Entries from July 2009 ↓

Health Memes Again

One of my stints in the US was in the early nineties when I lived in Baltimore MD, at that time the shootingest city in the Union. My daily (bus) commute from South Baltimore across North Avenue to Johns Hopkins University was an eye-opening tour across the strata of American society. First Lady Hillary Clinton was pushing her pet project for universal healthcare in the US, which actually gained quite a bit of traction and certainly got the whole country talking. NPR ran endless reports comparing US health standards with European. But then some Republican stood up and said “you can’t have universal healthcare, that’s…Socialism!“. The public response was unequivocal:

“Oh yeah, we forgot. Sorry…”

Twenty years later, the USSA seems to be waking from its long healthcare slumber and taking some action – perhaps emboldened by having recently nationalised all the banks. This time, Information Technology seems to have a strong role to play as the discussion encompasses electronic medical records (EMR) and the part that IT can play in making healthcare work more efficiently.

Clearly this is a lofty and worthy goal for IT, but there are also some really interesting technical aspects to the application of IT to EMR. There are the hard-nosed “enterprise” requirements for scalability, reliability and security across a complex and distributed system-of-systems. Add to this our experiences from “Social Software” and the role it can play in helping different parties – physicians and patients – collaborate on maintaining accurate medical records. Knowledge Management, Semantic Web and Decision Systems also have a contribution in helping to automate decisions and discovery in a highly technical, specialised and always-changing field. EMR has it all!

So it’s not surprising to see a lot of discussion on this topic in the blogosphere. A few interesting references recently:

First welcome back Adam Bosworth with a series of great posts on EHR to launch his latest venture. I missed Adam’s writings since 2005 when he disappeared into the Googleplex. Adam bolts out of the gate with ten posts in one day (I suspect he just discovered his network cable unplugged for the last three weeks).

John Udell presents an interesting podcast with Peter O’Toole discussing Electronic Medical Records and (among other things) the application of expert systems to aid the entry of specialised data.

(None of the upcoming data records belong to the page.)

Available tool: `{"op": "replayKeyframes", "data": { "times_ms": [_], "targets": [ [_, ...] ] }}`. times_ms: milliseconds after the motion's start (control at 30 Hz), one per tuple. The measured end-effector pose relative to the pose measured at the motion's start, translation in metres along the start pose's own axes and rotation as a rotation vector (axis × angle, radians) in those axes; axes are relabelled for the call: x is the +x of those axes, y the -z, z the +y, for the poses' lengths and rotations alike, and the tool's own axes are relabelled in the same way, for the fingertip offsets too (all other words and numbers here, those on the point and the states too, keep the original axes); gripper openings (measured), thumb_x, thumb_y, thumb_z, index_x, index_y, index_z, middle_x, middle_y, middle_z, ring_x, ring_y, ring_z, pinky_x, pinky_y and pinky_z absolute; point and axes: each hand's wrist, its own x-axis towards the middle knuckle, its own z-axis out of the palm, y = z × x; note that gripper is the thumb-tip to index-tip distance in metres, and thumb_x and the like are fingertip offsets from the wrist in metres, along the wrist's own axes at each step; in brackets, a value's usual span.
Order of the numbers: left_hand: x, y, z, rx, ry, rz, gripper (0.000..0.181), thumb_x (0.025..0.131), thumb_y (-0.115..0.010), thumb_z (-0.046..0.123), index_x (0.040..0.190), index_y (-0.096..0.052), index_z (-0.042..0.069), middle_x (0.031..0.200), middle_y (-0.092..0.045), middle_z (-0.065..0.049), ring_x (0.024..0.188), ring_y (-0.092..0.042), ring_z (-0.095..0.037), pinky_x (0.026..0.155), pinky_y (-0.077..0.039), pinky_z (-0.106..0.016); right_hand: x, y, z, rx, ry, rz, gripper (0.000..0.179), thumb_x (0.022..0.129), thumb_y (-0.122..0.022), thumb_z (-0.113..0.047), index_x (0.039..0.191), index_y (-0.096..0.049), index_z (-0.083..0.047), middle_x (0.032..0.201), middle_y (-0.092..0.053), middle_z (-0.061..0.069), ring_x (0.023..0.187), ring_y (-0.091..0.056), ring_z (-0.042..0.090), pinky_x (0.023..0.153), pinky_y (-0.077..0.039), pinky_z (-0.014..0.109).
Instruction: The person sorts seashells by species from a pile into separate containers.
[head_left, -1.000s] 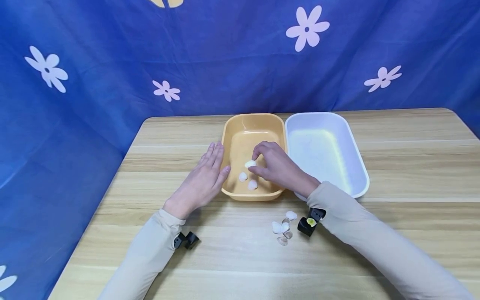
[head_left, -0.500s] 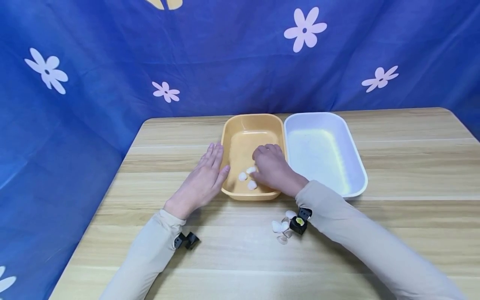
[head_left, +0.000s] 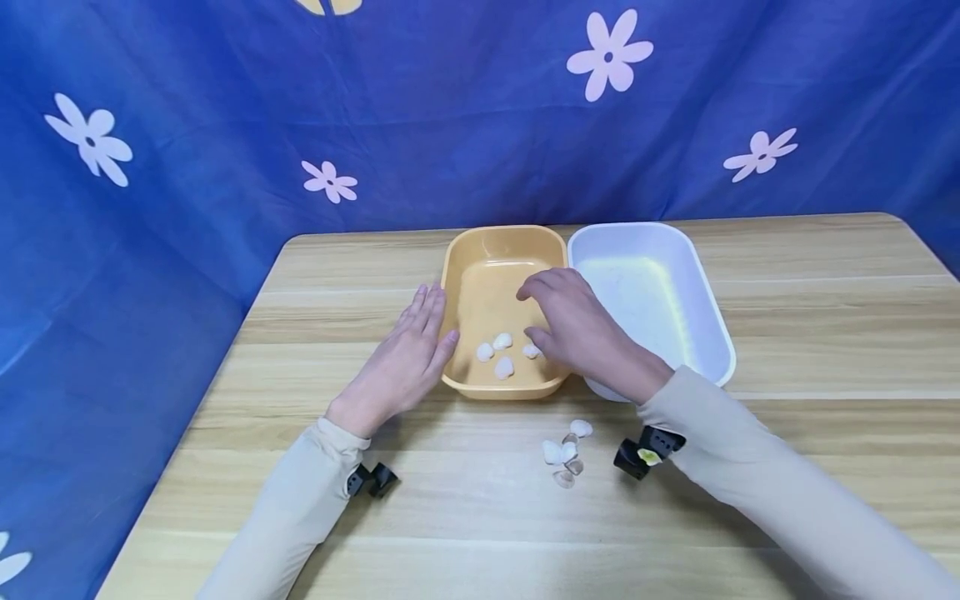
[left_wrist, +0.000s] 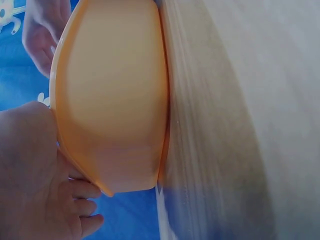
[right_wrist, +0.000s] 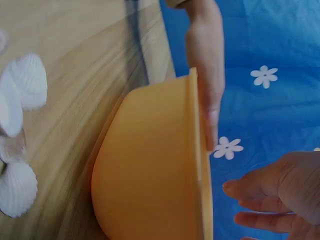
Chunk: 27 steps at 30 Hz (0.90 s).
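My left hand (head_left: 397, 362) lies along the left rim of the orange tray (head_left: 480, 390), its fingers straight and touching the edge; the left wrist view shows the palm (left_wrist: 27, 170) right against that rim. Over the tray's right side is my right hand (head_left: 581, 329), with thumb and fingers spread apart and nothing between them. In the right wrist view that hand (right_wrist: 280, 195) hovers just off the rim. Several white seashells (head_left: 503, 367) sit at the near end of the tray's floor, one (head_left: 531, 352) close by the right thumb.
A white tray (head_left: 716, 333) stands against the orange tray's right side, partly behind my right forearm. Several white and brownish seashells (head_left: 552, 452) lie in a loose pile on the wooden table (head_left: 465, 508) in front. A blue flowered cloth (head_left: 450, 108) hangs behind.
My right hand dips to the tray floor by the shells, then lifts away up and to the right with its fingers parted. A shell it covered now shows. My left hand stays put.
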Motion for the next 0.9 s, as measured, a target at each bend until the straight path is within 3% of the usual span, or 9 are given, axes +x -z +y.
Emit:
{"op": "replayKeyframes", "data": {
  "times_ms": [200,433,700,800,900],
  "targets": [
    [-0.001,0.0,-0.001,0.001,-0.01,0.005,0.067,0.106,-0.019,0.04,0.151,-0.006,-0.006,0.159,-0.005,-0.022,0.147,0.001,-0.032,0.12,-0.008,-0.045,-0.027,0.009,-0.002,0.16,0.074,0.027,0.032,0.084,-0.071,-0.005,0.114,-0.063,0.002,0.123,-0.059,0.015,0.123,-0.046,0.031,0.108,-0.035,0.041],
    [0.0,0.001,-0.003,-0.001,-0.023,0.001,0.064,0.106,-0.02,0.036,0.151,-0.005,-0.007,0.158,-0.004,-0.022,0.147,0.001,-0.033,0.12,-0.008,-0.047,-0.074,0.013,0.004,0.272,0.204,0.201,0.03,0.08,-0.075,0.0,0.109,-0.067,-0.001,0.116,-0.064,0.01,0.115,-0.056,0.024,0.1,-0.045,0.037],
    [0.0,0.0,-0.002,-0.003,-0.016,0.002,0.065,0.106,-0.02,0.038,0.151,-0.005,-0.006,0.159,-0.004,-0.021,0.147,0.002,-0.032,0.12,-0.007,-0.046,-0.104,0.01,0.006,0.275,0.213,0.215,0.038,0.075,-0.077,0.002,0.111,-0.067,-0.003,0.115,-0.065,0.006,0.11,-0.059,0.021,0.1,-0.042,0.018],
    [0.0,0.0,-0.003,-0.004,-0.019,0.006,0.064,0.106,-0.021,0.037,0.151,-0.006,-0.006,0.159,-0.005,-0.022,0.147,0.001,-0.033,0.12,-0.008,-0.046,-0.112,0.007,0.004,0.276,0.209,0.217,0.038,0.074,-0.077,0.002,0.111,-0.067,-0.004,0.113,-0.066,0.005,0.107,-0.061,0.02,0.099,-0.043,0.016],
    [0.0,0.0,-0.003,-0.006,-0.028,0.01,0.064,0.106,-0.021,0.036,0.151,-0.006,-0.007,0.158,-0.005,-0.023,0.147,0.0,-0.034,0.12,-0.008,-0.046,-0.119,0.004,0.001,0.275,0.152,0.2,0.036,0.074,-0.078,0.002,0.107,-0.069,-0.008,0.106,-0.067,-0.001,0.097,-0.064,0.014,0.089,-0.05,0.018]
  ]
}}
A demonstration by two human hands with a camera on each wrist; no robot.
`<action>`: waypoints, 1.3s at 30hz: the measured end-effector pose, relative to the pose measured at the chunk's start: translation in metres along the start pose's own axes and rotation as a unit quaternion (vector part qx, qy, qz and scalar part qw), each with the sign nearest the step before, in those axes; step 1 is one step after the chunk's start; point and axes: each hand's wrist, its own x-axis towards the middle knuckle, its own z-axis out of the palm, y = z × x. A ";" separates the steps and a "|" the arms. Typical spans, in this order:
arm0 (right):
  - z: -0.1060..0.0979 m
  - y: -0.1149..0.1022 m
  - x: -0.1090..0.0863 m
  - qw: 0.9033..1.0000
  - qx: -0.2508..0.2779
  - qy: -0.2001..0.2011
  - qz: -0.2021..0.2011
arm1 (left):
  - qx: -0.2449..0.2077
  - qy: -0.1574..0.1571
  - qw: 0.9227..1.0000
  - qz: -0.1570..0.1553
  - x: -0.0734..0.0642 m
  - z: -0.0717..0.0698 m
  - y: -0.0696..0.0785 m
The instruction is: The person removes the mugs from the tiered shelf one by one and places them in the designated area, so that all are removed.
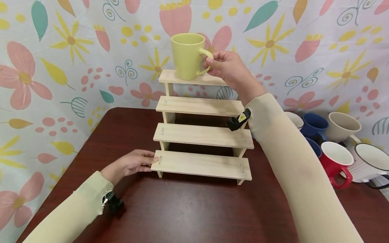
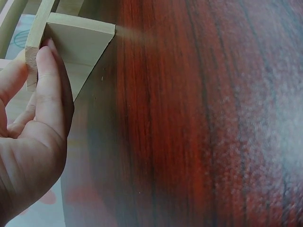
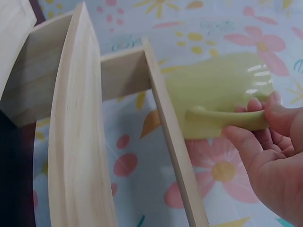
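A yellow-green mug [image 1: 187, 57] is upright at the left part of the top board of a stepped wooden shelf [image 1: 202, 135]. My right hand [image 1: 226, 67] grips the mug's handle, thumb and fingers round it; the right wrist view shows the mug [image 3: 218, 85] at the top board, with the right hand [image 3: 274, 146] on its handle. Low on the left, my left hand [image 1: 136, 162] pinches the end of the lowest board, thumb on top. In the left wrist view the left hand [image 2: 38, 118] has the board's end [image 2: 32, 59] between thumb and fingers.
To the right on the dark wooden table [image 1: 188, 209] stand several mugs, among them a red mug [image 1: 335, 160], a blue mug [image 1: 314, 125], a beige mug [image 1: 341, 126] and a white mug with a dark rim [image 1: 370, 162]. A floral cloth [image 1: 100, 40] hangs behind.
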 end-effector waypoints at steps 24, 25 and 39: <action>-0.001 0.006 -0.047 0.996 0.077 0.020 -0.047 | -0.004 0.000 1.000 0.003 0.004 0.000 0.002; -0.003 0.006 -0.051 0.995 0.083 0.018 -0.051 | -0.003 0.000 1.000 0.003 0.004 0.000 0.001; -0.035 0.010 -0.094 0.990 0.103 0.004 -0.094 | -0.003 -0.002 1.000 0.004 0.005 -0.001 0.002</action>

Finally (but not least and I think not last), Robert Cringley starts a series on the application of IT and complex systems theory to medical records.

Certainly an interesting area to watch with ramifications not only in the US, but certainly in Australia and across much of the western world where healthcare reform and efficiency is firmly on the agenda.

CEP and Reflex

Imagine you are walking along a jungle trail and you see a distant orange-black furry shape (kind of cuddly) heading your way. You infer it’s coming closer because it gets larger and that growling noise gets louder. Those large yellow toothy things look sharp and…and…well you’re gone!

On the other hand, imagine you’re walking down a jungle trail and you spot a tiger in the distance. Now you’ve got a chance to escape.

The difference between these two scenarios is the processing time taken to recognize a threat and then respond to it and I frequently use this analogy to illustrate the value of Complex Event Processing (CEP) and how CEP complements traditional Business Intelligence (BI).

The current state of BI art – data warehouses, analytical tools and reporting – is akin to the first scenario. Here you identify a threat or opportunity by analyzing facts from the world around you. This is a useful activity and there is nothing inherently wrong with it. The problem arises when you rely on BI techniques to drive a quick response.

Stimulus-Response Cycle for Traditional Business Intelligence

As the figure above illustrates, the problem with BI is the lead time required to derive first a result and then a reaction. Many BI systems use a combination of batch ETL and data-marts to migrate transactional data into a data warehouse. Then most analytics tools are designed for periodic post-hoc analysis by a small cadre of specialists. This means that the lead time for recognizing a threat or opportunity can be on the order of days, weeks or even months.

We can however short circuit part of this BI cycle by taking advantage of CEP within the transactional data stream. We effectively decouple analysis from recognition and assign those functions to the most efficient component within the solution.


The new CEP+BI lifecycle is shown in the next figure. BI techniques are still used to classify and understand the opportunities or threats, but we don’t rely on BI to drive a reaction. Instead, opportunities and threats are parameterized into a set of rules which CEP can apply to transactional data in real time.

In other words, analytics tells you that tigers are dangerous, CEP allows allows you to spot the tiger before it eats you!.